• PROBLEM TO SOLVE:
Please repeat the lines below, exactly and only, from the one that holds "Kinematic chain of" through the one that holds "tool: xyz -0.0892".

(Stored items)
※
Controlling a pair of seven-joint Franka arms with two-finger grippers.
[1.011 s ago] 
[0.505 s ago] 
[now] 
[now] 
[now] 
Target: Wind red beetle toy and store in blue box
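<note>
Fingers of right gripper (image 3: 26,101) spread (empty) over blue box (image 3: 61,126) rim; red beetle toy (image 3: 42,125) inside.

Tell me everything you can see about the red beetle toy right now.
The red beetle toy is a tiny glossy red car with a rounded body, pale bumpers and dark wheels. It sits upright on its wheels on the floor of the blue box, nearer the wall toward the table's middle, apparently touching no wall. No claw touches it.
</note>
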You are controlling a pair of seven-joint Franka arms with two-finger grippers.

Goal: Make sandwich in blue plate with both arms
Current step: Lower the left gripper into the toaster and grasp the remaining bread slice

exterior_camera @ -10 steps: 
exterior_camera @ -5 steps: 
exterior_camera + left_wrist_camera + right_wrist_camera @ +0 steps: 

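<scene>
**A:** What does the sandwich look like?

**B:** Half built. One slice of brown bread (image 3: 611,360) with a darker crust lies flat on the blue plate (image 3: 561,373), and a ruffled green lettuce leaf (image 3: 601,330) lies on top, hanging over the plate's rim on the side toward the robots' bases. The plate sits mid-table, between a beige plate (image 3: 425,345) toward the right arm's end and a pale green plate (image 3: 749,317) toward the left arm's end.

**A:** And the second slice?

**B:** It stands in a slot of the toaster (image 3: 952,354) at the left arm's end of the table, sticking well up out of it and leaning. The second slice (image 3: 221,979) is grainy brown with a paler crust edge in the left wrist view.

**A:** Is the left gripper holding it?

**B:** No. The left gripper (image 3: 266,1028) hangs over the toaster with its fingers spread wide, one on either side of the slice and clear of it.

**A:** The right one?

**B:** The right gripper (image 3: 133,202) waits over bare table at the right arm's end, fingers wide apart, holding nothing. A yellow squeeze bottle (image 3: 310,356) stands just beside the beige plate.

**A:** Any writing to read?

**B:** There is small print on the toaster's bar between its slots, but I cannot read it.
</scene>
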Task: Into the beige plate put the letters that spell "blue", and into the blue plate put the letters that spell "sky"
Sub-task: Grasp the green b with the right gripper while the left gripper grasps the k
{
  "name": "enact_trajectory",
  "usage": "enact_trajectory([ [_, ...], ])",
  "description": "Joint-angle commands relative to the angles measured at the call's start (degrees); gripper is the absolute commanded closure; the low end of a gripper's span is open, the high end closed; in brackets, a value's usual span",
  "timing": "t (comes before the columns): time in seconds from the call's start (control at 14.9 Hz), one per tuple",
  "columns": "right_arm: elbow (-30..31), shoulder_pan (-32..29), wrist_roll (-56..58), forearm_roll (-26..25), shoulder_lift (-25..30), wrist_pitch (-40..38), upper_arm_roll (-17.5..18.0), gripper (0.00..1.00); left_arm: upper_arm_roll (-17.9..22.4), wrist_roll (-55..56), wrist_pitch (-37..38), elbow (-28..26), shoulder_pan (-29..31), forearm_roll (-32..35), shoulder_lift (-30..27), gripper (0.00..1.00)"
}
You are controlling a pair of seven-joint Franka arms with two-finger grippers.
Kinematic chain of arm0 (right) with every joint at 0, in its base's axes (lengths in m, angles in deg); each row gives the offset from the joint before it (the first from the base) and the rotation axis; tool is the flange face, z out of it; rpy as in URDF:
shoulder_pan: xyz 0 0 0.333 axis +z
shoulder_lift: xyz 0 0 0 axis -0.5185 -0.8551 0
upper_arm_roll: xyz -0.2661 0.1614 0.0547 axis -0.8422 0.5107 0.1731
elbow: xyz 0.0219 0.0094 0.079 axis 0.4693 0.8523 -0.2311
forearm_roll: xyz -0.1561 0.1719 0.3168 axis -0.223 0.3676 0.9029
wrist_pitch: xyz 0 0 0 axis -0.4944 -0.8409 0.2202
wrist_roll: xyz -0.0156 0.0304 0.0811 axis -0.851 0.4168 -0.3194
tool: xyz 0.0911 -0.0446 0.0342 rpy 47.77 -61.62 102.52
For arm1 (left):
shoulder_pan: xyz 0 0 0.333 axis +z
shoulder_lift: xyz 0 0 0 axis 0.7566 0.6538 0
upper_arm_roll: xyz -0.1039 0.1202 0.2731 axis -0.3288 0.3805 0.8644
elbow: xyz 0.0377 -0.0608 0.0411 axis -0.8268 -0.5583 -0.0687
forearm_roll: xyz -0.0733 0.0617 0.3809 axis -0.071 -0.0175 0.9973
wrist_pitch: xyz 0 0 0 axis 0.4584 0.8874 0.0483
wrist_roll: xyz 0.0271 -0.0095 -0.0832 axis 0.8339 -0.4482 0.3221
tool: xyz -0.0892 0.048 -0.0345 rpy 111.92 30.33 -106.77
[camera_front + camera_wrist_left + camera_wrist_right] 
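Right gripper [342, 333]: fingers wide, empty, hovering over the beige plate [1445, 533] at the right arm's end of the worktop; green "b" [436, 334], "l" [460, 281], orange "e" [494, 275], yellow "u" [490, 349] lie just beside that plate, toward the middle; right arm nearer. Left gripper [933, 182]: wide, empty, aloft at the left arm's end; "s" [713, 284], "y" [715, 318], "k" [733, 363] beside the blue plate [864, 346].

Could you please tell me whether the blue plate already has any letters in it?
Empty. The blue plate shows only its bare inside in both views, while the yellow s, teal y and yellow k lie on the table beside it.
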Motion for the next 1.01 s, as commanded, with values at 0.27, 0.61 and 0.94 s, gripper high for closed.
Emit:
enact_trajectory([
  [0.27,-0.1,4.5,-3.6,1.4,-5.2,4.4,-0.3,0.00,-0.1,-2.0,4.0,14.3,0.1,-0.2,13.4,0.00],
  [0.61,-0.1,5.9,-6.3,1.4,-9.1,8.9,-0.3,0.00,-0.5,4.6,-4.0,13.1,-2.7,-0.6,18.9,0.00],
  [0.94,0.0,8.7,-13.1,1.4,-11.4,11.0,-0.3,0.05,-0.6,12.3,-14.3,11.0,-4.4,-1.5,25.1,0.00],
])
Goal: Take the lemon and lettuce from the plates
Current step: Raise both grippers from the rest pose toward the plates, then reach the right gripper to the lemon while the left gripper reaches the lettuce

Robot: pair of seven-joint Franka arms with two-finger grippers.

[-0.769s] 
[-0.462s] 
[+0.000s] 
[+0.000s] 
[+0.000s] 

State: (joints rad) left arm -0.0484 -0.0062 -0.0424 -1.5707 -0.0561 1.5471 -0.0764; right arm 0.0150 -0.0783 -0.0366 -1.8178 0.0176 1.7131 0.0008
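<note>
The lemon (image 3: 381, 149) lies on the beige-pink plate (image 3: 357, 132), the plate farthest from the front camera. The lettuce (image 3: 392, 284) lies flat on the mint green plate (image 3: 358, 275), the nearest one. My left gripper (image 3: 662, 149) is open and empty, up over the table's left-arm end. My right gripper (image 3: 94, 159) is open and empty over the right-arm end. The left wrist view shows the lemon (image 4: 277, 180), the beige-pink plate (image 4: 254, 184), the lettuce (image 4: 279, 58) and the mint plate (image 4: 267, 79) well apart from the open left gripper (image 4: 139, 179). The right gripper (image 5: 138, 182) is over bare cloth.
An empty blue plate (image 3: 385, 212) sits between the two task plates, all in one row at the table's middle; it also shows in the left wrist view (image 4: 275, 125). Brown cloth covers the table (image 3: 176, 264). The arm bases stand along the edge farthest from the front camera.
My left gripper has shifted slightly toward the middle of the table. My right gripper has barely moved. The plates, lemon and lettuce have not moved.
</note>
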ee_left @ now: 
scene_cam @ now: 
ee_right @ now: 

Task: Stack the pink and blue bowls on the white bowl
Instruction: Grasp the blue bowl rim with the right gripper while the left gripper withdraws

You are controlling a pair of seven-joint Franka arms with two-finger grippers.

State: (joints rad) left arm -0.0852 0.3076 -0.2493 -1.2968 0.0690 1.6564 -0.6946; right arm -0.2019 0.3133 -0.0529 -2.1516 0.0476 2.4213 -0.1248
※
• REPLY TO THE TASK:
Kinematic chain of arm0 (right) with every joint at 0, in its base's axes (lengths in m, angles in deg); each row gives the offset from the joint before it (the first from the base) and the rotation axis; tool is the flange face, z out of it; rpy as in URDF:
shoulder_pan: xyz 0 0 0.333 axis +z
shoulder_lift: xyz 0 0 0 axis -0.5185 -0.8551 0
upper_arm_roll: xyz -0.2661 0.1614 0.0547 axis -0.8422 0.5107 0.1731
elbow: xyz 0.0219 0.0094 0.079 axis 0.4693 0.8523 -0.2311
forearm_roll: xyz -0.1561 0.1719 0.3168 axis -0.223 0.3676 0.9029
wrist_pitch: xyz 0 0 0 axis -0.4944 -0.8409 0.2202
wrist_roll: xyz -0.0156 0.0304 0.0811 axis -0.851 0.4168 -0.3194
tool: xyz 0.0911 -0.0446 0.0342 rpy 47.77 -61.62 102.52
For arm1 (left):
shoulder_pan: xyz 0 0 0.333 axis +z
shoulder_lift: xyz 0 0 0 axis 0.7566 0.6538 0
upper_arm_roll: xyz -0.1039 0.1202 0.2731 axis -0.3288 0.3805 0.8644
elbow: xyz 0.0377 -0.0608 0.0411 axis -0.8268 -0.5583 -0.0687
forearm_roll: xyz -0.0733 0.0617 0.3809 axis -0.071 -0.0175 0.9973
wrist_pitch: xyz 0 0 0 axis 0.4584 0.8874 0.0483
wrist_roll: xyz 0.0271 -0.0095 -0.0832 axis 0.8339 -0.4482 0.3221
tool: xyz -0.0892 0.048 -0.0345 rpy 111.92 30.33 -106.77

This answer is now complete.